La plupart de ces travaux en relation avec le travail du sol,
le système cultural et le type de culture, met en évidence une
dégradation des sols due à la mise en culture. Or la production
agricole, principale source économique, en Afrique,
particulièrement à Madagascar, repose encore sur le
système traditionnel de cultures itinérantes sur brûlis. A
Antananarivo, les techniques de culture s'adaptent aux conditions de milieu
tout en les transformant
progressivement au cours de la phase culturale, mais en mesure
d'artificialiser le milieu cultivé pour en rendre durable
l'exploitation.
D'après (Aubry et al., 2005), le projet ADURAA
a mis en évidence le fort besoin de matières organiques des
systèmes maraichers des collines de l'Est du fait de la colonisation
croissante de sols ferrallitiques pauvres des « tanety » par
le maraichage et de la faible production endogène de matières
organiques (N'Dienor, 2002). ADURAA a testé dans ces systèmes
comme alternative totale ou partielle aux modes actuels de fertilisations,
l'utilisation d'un criblé de décharge « terreau
d'Andralanitra » fabriqué artisanalement par une association
caritative (Ravalimanana, 1999).
Cette étude vise à étudier la pratique
paysanne de fertilisations et d'amendements organiques des sols cultivés
dans l'agglomération d'Antananarivo.
Des enquêtes auprès des paysans ont
été menées avec pour objectifs de :
- comprendre quelles sont les diverses ressources organiques
disponibles dans l'agglomération d'Antananarivo et dans les zones
périphériques pour les paysans. Quels sont les fertilisants
organiques utilisés par les agriculteurs.

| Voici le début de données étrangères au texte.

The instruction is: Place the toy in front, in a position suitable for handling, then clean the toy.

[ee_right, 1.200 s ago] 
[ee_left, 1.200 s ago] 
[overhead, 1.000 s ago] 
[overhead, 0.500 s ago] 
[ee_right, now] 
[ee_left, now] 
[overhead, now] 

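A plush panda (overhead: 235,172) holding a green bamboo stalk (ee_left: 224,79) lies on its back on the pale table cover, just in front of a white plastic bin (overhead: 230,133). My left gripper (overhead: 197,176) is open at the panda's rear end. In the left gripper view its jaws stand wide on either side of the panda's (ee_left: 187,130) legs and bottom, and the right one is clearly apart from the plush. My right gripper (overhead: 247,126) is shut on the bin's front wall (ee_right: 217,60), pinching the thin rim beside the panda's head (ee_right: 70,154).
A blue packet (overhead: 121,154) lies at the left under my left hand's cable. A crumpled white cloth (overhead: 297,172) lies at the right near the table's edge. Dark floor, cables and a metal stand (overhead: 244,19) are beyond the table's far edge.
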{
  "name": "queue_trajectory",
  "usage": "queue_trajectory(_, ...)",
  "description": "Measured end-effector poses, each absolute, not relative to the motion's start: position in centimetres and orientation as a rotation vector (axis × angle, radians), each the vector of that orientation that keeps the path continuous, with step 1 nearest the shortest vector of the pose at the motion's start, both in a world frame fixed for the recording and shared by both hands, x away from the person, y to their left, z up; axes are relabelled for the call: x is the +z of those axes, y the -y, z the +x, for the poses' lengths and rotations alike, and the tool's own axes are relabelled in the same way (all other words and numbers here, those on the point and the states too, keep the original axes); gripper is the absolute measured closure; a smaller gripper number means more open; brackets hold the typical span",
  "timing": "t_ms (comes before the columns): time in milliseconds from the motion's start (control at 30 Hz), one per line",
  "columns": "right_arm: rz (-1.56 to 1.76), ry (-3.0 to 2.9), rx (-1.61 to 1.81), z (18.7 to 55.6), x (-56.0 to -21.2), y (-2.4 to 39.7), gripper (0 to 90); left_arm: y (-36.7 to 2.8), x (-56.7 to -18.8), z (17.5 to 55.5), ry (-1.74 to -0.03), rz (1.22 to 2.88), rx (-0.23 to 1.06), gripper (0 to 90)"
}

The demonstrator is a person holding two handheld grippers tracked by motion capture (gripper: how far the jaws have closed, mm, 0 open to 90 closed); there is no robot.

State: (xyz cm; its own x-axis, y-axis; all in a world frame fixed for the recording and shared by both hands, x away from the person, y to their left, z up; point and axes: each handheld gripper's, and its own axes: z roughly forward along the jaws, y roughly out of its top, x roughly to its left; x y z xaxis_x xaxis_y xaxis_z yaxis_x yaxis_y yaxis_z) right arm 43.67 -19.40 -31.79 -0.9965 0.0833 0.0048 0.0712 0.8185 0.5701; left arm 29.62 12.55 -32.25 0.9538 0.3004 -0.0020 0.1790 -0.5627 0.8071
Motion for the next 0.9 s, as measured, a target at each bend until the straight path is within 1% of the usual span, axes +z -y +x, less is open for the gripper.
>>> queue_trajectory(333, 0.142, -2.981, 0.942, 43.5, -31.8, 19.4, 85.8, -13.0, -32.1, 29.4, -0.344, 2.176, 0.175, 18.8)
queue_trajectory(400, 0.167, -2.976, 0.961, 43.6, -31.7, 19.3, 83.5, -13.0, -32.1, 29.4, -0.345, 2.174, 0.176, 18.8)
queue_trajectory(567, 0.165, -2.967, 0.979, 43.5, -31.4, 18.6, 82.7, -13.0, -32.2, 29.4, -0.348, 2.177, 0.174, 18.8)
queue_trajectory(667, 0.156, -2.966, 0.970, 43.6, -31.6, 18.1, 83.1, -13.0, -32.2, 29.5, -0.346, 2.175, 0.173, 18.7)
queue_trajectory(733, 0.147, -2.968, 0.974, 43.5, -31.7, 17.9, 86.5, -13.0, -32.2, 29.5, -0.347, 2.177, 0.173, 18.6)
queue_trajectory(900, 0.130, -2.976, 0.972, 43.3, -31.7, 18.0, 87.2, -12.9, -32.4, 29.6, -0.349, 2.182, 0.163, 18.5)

- étudier les pratiques paysannes d'usage et de gestion
des matières organiques, c'est-à-dire comprendre quelles sont les
règles sur lesquelles se basent les agriculteurs pour s'approvisionner
en matières fertilisantes et quelles sont les règles
d'attribution des matières aux cultures dans leurs parcelles
(rôles des successions culturales, des associations culturales). On
cherchera à comprendre notamment quelles sont les fonctions que les
agriculteurs attribuent aux matières fertilisantes et plus
particulièrement les matières organiques utilisées.